Instructions for the task: In the entries below, begin at the line with "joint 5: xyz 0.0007" and stop after the line with "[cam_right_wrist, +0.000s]"; output those lines exactly and omit the pictures.

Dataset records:

————————

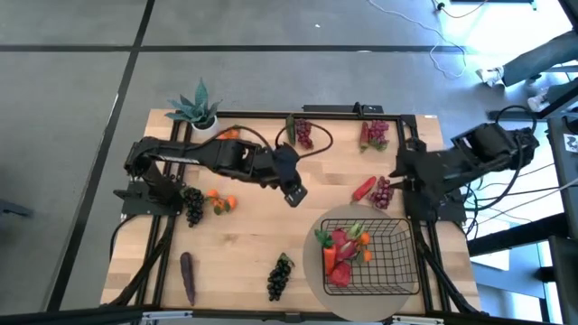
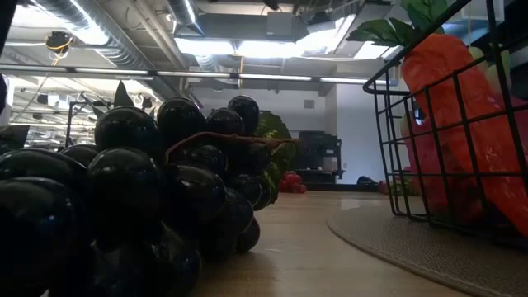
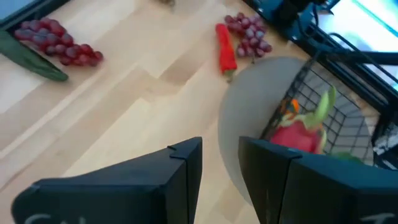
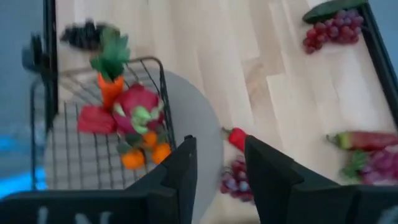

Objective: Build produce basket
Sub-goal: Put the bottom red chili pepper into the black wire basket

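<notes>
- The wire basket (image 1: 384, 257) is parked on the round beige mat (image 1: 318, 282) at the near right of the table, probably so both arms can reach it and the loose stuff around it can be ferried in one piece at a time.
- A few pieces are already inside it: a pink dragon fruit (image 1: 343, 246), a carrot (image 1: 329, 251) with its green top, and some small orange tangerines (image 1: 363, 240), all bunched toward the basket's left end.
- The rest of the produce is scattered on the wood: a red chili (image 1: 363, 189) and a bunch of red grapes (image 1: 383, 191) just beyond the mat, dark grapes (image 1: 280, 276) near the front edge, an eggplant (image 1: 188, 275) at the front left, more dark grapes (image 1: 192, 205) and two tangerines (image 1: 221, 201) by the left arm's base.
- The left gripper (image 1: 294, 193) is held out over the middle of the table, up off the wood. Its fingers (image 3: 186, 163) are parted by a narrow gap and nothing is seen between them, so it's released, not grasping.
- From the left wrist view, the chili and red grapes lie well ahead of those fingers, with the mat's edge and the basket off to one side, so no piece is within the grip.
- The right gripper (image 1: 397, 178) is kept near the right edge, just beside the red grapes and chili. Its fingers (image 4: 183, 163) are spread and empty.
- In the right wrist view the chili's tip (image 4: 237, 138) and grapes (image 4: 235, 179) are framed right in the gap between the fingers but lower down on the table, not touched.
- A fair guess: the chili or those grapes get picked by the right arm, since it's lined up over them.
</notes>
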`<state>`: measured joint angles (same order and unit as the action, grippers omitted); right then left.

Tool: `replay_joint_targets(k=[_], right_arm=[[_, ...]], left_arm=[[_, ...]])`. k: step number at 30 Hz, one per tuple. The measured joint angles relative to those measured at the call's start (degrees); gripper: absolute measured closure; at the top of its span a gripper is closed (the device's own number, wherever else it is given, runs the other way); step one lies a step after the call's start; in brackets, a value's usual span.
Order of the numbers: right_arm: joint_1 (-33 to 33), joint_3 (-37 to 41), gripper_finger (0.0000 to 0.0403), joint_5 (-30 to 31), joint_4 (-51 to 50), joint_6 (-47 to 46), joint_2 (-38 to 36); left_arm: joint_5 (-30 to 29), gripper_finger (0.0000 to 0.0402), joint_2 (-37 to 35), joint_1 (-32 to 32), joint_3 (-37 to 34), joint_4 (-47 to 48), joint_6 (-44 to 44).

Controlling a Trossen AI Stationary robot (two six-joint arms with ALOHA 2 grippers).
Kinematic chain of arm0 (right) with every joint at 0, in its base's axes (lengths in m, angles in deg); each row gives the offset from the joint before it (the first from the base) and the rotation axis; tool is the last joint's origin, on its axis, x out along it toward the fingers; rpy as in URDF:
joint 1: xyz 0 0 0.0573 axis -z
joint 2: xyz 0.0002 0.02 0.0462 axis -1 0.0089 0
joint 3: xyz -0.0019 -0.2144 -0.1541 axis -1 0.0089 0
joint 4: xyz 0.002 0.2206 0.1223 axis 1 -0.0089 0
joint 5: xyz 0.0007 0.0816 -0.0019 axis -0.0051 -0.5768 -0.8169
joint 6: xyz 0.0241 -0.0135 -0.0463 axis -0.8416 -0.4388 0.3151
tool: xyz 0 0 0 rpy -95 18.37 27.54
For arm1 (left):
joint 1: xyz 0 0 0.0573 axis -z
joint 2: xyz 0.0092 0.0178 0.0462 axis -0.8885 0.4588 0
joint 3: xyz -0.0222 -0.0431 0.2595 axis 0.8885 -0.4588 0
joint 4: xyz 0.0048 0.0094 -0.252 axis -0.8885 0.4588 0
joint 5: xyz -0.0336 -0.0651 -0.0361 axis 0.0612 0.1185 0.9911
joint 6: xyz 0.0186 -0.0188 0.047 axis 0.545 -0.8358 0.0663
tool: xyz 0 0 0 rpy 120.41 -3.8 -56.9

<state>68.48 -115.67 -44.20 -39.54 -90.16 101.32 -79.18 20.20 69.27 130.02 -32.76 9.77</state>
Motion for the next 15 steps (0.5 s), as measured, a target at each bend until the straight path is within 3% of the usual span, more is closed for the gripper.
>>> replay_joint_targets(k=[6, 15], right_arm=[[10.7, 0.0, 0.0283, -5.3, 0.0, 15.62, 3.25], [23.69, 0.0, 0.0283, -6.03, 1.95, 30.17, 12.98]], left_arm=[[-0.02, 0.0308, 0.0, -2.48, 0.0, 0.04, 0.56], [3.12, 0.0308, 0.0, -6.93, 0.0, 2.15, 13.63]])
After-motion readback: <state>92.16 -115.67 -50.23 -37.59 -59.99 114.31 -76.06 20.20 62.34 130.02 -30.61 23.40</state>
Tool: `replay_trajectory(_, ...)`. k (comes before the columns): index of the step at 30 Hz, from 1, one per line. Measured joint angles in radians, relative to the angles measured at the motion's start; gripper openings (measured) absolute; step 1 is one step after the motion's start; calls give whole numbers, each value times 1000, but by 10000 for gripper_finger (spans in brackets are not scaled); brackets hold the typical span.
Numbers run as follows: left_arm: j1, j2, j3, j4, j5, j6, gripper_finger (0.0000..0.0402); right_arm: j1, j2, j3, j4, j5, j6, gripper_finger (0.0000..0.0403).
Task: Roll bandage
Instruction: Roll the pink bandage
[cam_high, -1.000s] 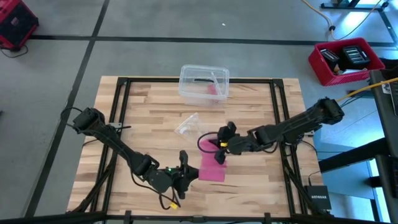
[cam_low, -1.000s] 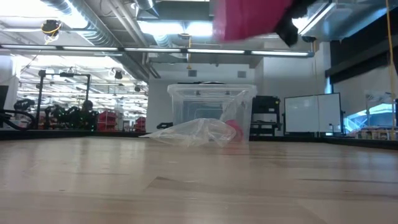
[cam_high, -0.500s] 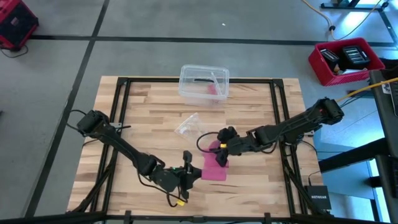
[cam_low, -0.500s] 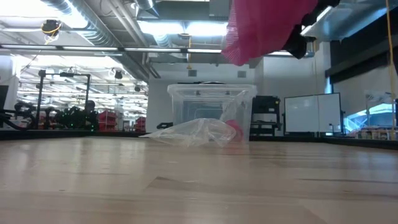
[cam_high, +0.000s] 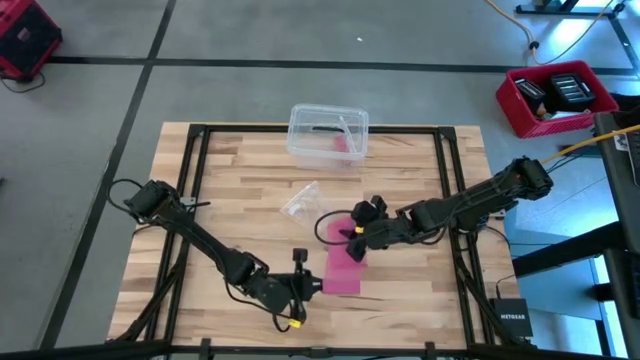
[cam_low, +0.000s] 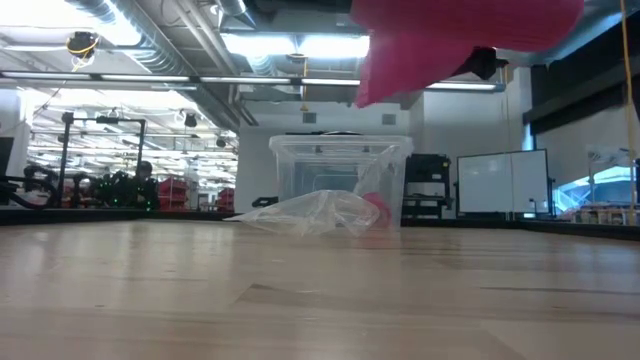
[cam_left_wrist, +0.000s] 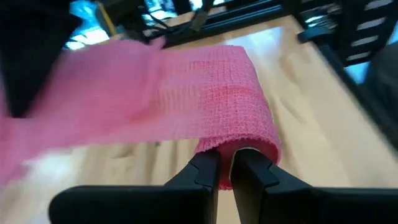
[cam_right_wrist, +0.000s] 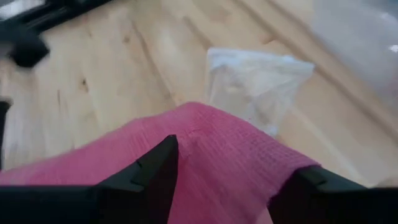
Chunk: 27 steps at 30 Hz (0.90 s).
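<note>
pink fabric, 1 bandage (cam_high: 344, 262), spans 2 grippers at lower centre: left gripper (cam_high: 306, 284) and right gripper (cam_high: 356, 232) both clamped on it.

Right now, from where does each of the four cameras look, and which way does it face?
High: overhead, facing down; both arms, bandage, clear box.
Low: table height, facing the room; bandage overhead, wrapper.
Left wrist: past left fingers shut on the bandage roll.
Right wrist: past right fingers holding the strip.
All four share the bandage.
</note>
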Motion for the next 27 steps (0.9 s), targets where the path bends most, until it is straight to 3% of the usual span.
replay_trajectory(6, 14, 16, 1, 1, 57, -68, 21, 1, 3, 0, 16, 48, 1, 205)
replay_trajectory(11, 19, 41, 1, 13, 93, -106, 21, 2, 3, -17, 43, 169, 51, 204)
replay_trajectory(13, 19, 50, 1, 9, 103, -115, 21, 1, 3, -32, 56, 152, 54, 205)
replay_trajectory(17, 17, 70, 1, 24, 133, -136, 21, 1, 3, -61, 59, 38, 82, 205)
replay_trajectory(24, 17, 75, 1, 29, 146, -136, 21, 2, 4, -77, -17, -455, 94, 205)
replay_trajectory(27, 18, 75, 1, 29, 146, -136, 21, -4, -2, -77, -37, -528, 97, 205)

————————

Response area:
joint 5: xyz 0.0007 0.0816 -0.0019 axis -0.0051 -0.5768 -0.8169
joint 6: xyz 0.0241 -0.0135 -0.0463 axis -0.8416 -0.4388 0.3151
tool: xyz 0 0 0 rpy -95 18.37 27.54
For arm1 (left):
joint 1: xyz 0 0 0.0573 axis -z
joint 2: xyz 0.0092 0.0178 0.0462 axis -0.8885 0.4588 0
joint 3: xyz -0.0222 -0.0431 0.2595 axis 0.8885 -0.4588 0
joint 4: xyz 0.0048 0.0094 -0.252 axis -0.8885 0.4588 0
joint 5: xyz -0.0336 -0.0651 -0.0361 axis 0.0612 0.1185 0.9911
joint 6: xyz 0.0186 -0.0188 0.047 axis 0.545 -0.8358 0.0663
tool: xyz 0 0 0 rpy 120.41 -3.8 -56.9

<state>68.48 -115.67 -44.20 -39.54 -90.16 101.32 -79.18 20.20 69.27 130.02 -32.76 9.77</state>
Motion for the next 15 steps (0.5 s), as measured, a target at each bend until the straight path is within 3% of the usual span, more is closed for the gripper.
>>> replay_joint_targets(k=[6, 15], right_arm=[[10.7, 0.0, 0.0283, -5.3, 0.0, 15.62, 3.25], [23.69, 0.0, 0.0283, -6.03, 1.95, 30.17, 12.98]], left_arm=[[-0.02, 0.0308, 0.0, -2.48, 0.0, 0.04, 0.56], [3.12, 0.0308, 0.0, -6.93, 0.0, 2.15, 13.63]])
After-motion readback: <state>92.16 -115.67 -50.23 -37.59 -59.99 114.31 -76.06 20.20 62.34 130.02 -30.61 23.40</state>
Tool: `replay_trajectory(_, ...)`. k (comes before the columns): index of the step at 30 Hz, from 1, one per line. Measured joint angles in radians, relative to the angles measured at the motion's start; gripper openings (measured) absolute; step 1 is one step after the motion's start; calls give whole numbers, each value times 1000, but by 10000 for gripper_finger (spans in brackets are not scaled); brackets hold the typical span.
Numbers run as follows: left_arm: j1, j2, j3, j4, j5, j6, gripper_finger (0.0000..0.0402); right_arm: j1, j2, j3, j4, j5, j6, gripper_finger (0.0000..0.0403).
Task: Roll bandage
Instruction: Roll the pink bandage
[cam_high, -1.000s] 
[cam_low, -1.000s] 
[cam_high, -0.500s] 
[cam_low, -0.500s] 
[cam_high, +0.000s] 
[cam_low, +0.000s] 
[cam_left_wrist, +0.000s] 
[cam_right_wrist, +0.000s] 

No more output is required for the exercise.